Directions: Print the listing once more, exactly as written.

Raw data:
•••

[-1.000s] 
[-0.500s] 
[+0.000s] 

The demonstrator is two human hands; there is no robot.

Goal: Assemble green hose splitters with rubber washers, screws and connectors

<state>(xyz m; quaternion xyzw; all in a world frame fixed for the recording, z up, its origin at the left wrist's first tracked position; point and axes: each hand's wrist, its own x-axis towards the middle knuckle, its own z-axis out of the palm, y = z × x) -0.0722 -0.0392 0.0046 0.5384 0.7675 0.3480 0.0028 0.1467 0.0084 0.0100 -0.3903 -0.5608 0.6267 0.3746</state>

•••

Answer to the problem:
[-1.000s] 
[-0.500s] 
[+0.000s] 

The demonstrator is two human hands; there is no robot.

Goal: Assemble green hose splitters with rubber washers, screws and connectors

<state>(xyz m; quaternion xyzw; all in a world frame fixed for the recording, z up, its origin at the left wrist's first tracked position; point and axes: each hand's wrist, its own x-axis towards the middle knuckle, its own z-axis out of the palm, y = z × x) -0.0722 -0.0392 0.0046 0.5384 0.7675 0.3480 0.0028 0.1467 0.0084 0.0100 -0.3903 -0.5608 0.6267 0.3746</state>

The exercise was worked through completely.